Prime Minister Malcolm Turnbull has confirmed IBM made a “very substantial financial settlement” with the Commonwealth as compensation for the failure of the 2016 online Census.
He said the precise terms of the compensation agreement were confidential, but told 3AW radio it “absolutely” covers the extra costs incurred by the federal government to restore the August 9 Census.
The Australian Bureau of Statistics previously put the cost of the saga at $30 million over and above what it expected to spend.
Striving to reassure taxpayers that they wouldn’t be left out of pocket, Turnbull said IBM had "paid up many millions of dollars” ... “it is confidential but it is a lot of money”.
“Overwhelmingly the failure was IBM’s, they’ve acknowledged that, they’ve paid up, they’ve accepted the blame. And they should have,” he said.
He also claimed there had been "a lot of personnel changes at IBM as a consequence, so I suppose heads have rolled there”.

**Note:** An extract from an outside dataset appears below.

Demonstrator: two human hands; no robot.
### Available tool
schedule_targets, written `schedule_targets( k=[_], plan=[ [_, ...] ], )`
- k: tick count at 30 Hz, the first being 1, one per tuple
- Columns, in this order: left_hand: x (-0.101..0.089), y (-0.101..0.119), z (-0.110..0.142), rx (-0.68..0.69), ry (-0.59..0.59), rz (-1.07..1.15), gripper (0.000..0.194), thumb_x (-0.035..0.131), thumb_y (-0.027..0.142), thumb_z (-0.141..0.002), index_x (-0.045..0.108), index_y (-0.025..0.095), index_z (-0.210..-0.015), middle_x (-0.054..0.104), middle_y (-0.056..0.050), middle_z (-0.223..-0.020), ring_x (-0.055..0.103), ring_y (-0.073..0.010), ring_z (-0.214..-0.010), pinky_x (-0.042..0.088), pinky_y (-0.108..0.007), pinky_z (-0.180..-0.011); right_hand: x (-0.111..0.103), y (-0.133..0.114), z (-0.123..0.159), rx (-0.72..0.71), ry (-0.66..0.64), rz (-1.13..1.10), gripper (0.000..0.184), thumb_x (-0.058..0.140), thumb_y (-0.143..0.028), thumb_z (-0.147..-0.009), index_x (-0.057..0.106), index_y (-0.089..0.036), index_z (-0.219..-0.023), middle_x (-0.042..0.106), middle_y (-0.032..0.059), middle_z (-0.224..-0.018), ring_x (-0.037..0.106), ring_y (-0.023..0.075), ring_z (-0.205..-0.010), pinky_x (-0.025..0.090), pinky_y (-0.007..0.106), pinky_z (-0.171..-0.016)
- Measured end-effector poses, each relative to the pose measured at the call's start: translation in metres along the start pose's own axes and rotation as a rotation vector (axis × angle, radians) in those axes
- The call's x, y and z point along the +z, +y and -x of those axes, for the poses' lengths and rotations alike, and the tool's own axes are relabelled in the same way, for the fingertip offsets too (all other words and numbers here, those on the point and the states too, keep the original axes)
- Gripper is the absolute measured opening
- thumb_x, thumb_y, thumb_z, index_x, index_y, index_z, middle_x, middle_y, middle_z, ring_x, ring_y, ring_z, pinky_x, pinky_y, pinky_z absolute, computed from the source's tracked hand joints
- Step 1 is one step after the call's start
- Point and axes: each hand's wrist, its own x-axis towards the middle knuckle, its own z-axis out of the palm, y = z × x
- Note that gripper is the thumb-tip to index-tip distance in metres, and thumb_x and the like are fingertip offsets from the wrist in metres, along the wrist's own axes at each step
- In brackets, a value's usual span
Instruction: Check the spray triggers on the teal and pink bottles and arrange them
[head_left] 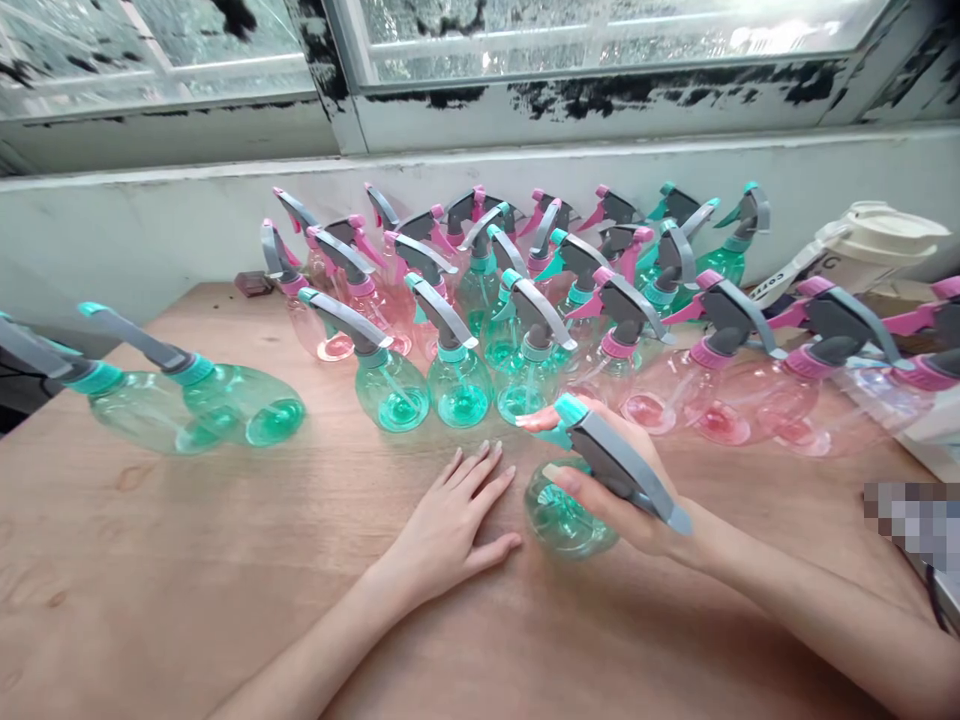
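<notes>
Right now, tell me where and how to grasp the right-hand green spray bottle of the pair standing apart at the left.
Grip the green spray bottle around its teal collar, probably from its right, with the left hand, which lies to that side. The collar is narrower than the rounded body below, and the neighbouring bottle crowds its left.

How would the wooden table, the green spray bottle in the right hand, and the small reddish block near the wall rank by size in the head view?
1. Wooden table
2. Held green spray bottle
3. Small reddish block
Nearness enlarges the bottle, so true sizes are unsure.
</notes>
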Motion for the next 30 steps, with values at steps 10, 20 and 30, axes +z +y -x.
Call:
schedule_targets(
  k=[10,20,30],
  plan=[
    [0.001,-0.002,-0.001,0.004,0.02,0.044,0.064,0.056,0.049,-0.092,0.039,0.02,-0.146,0.031,-0.013,-0.156,0.025,-0.0309,-0.145,0.02,-0.055,-0.118,-0.003,0.0,0.005,0.029,0.046,0.089,0.004,0.055,-0.03,-0.091,0.057,-0.026,-0.092,0.065,0.0045,-0.086,0.065,0.0227,-0.082,0.052,0.035,-0.066],
    [0.0,-0.001,-0.001,0.002,0.012,0.012,0.062,0.054,0.051,-0.093,0.042,0.02,-0.144,0.028,-0.012,-0.157,0.024,-0.0295,-0.146,0.02,-0.054,-0.119,-0.004,-0.001,0.011,0.084,0.005,0.063,0.03,0.054,-0.034,-0.093,0.058,-0.028,-0.122,0.065,0.003,-0.084,0.062,0.0171,-0.064,0.054,0.032,-0.066],
    [0.0,-0.001,-0.001,-0.008,0.014,0.023,0.062,0.054,0.051,-0.092,0.042,0.021,-0.144,0.029,-0.012,-0.157,0.025,-0.0289,-0.146,0.02,-0.053,-0.119,-0.002,0.001,0.012,0.089,0.022,0.042,0.032,0.056,-0.036,-0.092,0.058,-0.028,-0.123,0.067,0.0046,-0.086,0.068,0.0232,-0.078,0.057,0.038,-0.073]
  ],
)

However, IBM's ANZ boss Kerry Purcell told a senate committee in October that no IBM staff had been dismissed or taken through disciplinary proceedings "directly related to the Census".
IBM today confirmed this situation has not changed.
The government published the Census post-mortem authored by Turnbull’s cyber security adviser Alastair MacGibbon last night.
MacGibbon pulled no punches, criticising the “cosy” relationship that had formed between the ABS and IBM, which he said could have led to some complacency on the contractor’s part.
Big Blue was slammed for failing to check up on its downstream providers to ensure geoblocking was properly implemented as a key DDoS defence for its online Census solution.
Turnbull called the small-scale attacks that ultimately brought down the national e-form “utterly predictable [and] utterly foreseeable”.
Questioned about whether IBM would ever win another contract with the federal government, he said all Commonwealth tenders would still go through the same assessment and probity processes.
“But everyone’s performance and track record are all taken into account when they are assessed," Turnbull said.
He sought to reassure Australians that lessons on the government's part would be "very carefully learned” following MacGibbon's review.
“The important thing is to make sure ... the Australian people get a better service from the government in terms of managing these government contracts," Turnbull said.